A ideia de que "é preciso salvar as crianças e deixá-las ser russas" é essencial para perceber a origem do conflito: a alegação de que a Ucrânia tem empreendido, nos últimos anos, “uma campanha de desrussificação da sociedade”, vinca o professor. “É um crime internacional, são crimes de guerra, e o tribunal fez muito bem em qualificá-lo desta maneira. Se os russos acham que o superior interesse da criança passa por deportá-las para a Rússia para educá-las como russas, esta decisão do tribunal mostra a total rejeição desse argumento identitário.”

A instituição de Haia transmite, assim, que atos desta natureza não podem ser aceites pela comunidade internacional. Com esta ação, o tribunal quis fazer com que a sua presença fosse sentida, de forma a dissuadir a prática de outros crimes e transmitir que ninguém - incluindo o titular do mais alto cargo político na Rússia - pode gozar de impunidade. Segundo Yuval Shany, “também pode haver uma mensagem indireta para os Estados que estão a pensar em estabelecer um novo tribunal, mostrando que o TPI pode chamar à responsabilidade todos os níveis mais altos do Governo”.

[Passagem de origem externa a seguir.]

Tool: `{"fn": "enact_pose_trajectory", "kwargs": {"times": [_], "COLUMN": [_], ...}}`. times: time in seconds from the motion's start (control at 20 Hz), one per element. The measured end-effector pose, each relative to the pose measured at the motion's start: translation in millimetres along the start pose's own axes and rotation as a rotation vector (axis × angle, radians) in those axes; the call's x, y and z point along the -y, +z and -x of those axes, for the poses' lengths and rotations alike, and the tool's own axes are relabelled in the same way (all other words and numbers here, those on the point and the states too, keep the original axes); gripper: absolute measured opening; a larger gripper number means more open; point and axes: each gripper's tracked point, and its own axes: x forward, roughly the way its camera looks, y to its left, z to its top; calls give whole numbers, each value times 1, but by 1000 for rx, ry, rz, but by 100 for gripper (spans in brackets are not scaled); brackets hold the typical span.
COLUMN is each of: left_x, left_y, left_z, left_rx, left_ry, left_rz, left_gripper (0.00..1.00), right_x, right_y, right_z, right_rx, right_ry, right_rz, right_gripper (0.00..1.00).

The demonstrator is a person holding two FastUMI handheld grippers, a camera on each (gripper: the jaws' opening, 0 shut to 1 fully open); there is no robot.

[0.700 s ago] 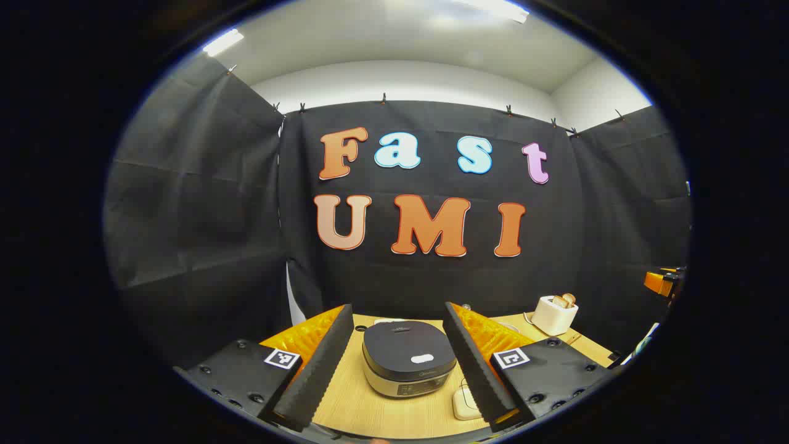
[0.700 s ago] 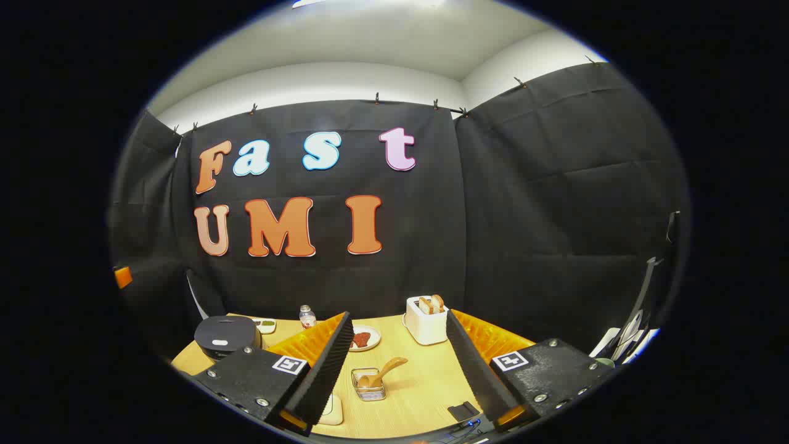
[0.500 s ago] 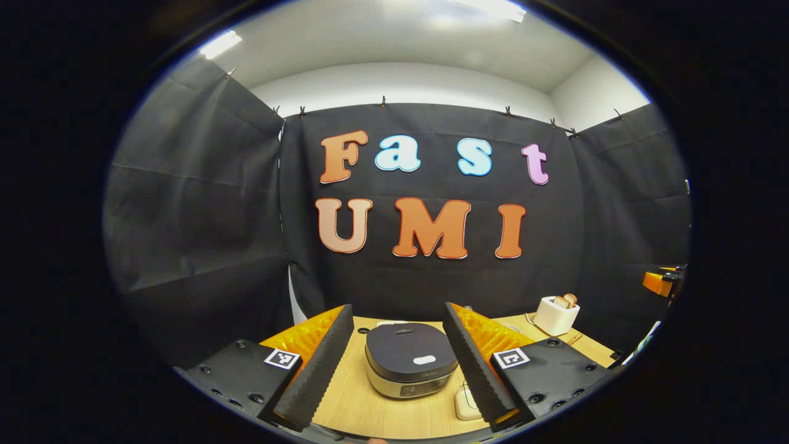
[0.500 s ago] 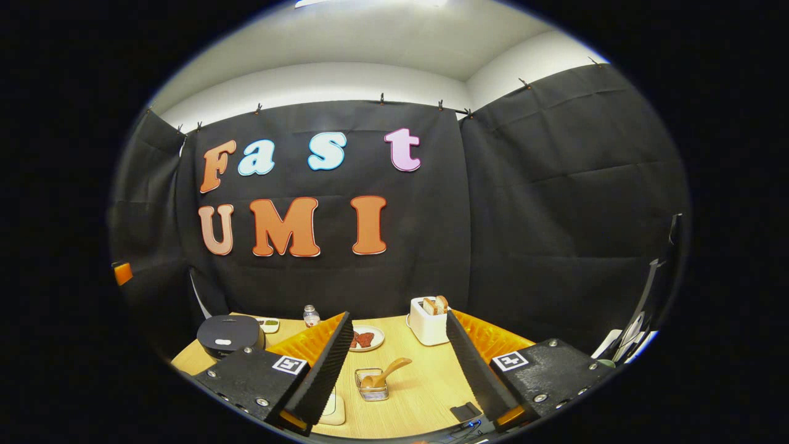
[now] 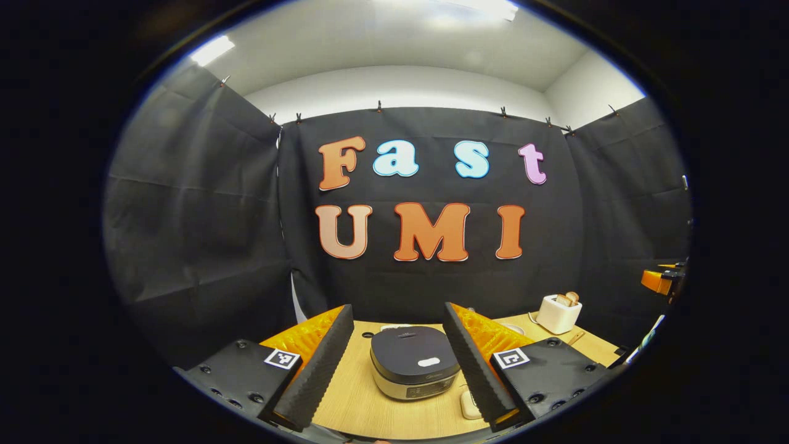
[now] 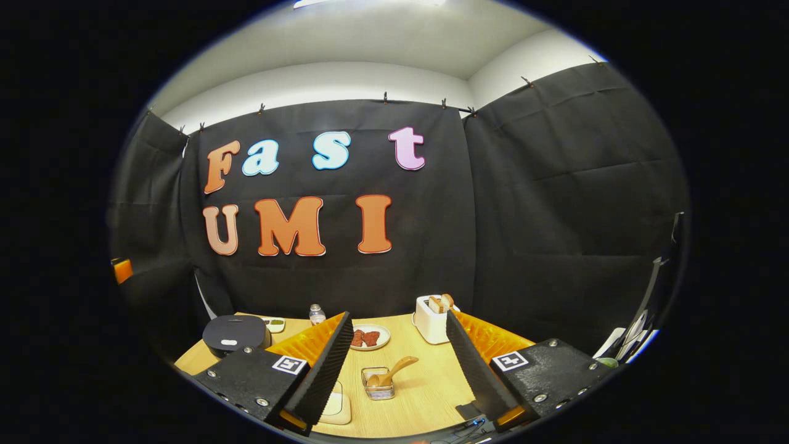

Jennifer Trahan saúda a decisão do TPI e diz manter a esperança de que Vladimir Putin não saia impune da guerra. “Este é um momento muito significativo para o campo da justiça internacional. Quanto a Putin ser levado a julgamento, eu diria ‘nunca diga nunca’. Em tempos, não parecia evidente que Slobodan Milosevic terminasse no Tribunal Jugoslavo em Haia, mas aconteceu. Da mesma forma, não se pensava que o antigo Presidente da Libéria, Charles Taylor, acabasse por ser detido na Serra Leoa e tivesse de responder perante o Tribunal Especial para o país, mas aconteceu.” Putin não deverá ser julgado num futuro próximo, mas poderá ser responsabilizado por 123 Estados (que integram o Estatuto de Roma do TPI). “Pode até haver Estados que não são membros do TPI que garantiriam a detenção”, sustenta a jurista.

Alguns casos da Jugoslávia, dos Tribunais do Ruanda, do Tribunal do Camboja, do Tribunal Especial da Serra Leoa e do TPI resultaram em penas de prisão, mas de autoridades hierarquicamente inferiores a um chefe de Estado. O tempo da “justiça” ainda pode chegar para Putin, e não só, garante Jennifer Trahan. “É verdade que Bashir ainda não está em Haia, mas agora que é um ex-chefe de Estado, as probabilidades de ir lá parar certamente aumentaram exponencialmente.”

Em última análise, em quase todos os casos, a prisão e a rendição seguiram-se à mudança de regime. “Discutíveis, os mandados de detenção internacionais podem desempenhar um papel às vezes importante no encorajamento da transição política”, salienta Yuval Shany.

Para Richard Goldstone, a solução mais viável continua a ser a criação de um tribunal especial internacional. Richard Goldstone. “O crime de agressão é o mais grave de todos os crimes de guerra e resulta na prática de todos os crimes de guerra reconhecidos pelo direito internacional. Seria enviar uma mensagem importante para a comunidade global. Existe precedente para a ONU em termos de parceria com um Governo para estabelecer um tribunal internacional. Foi feito para os casos do Camboja e Serra Leoa.”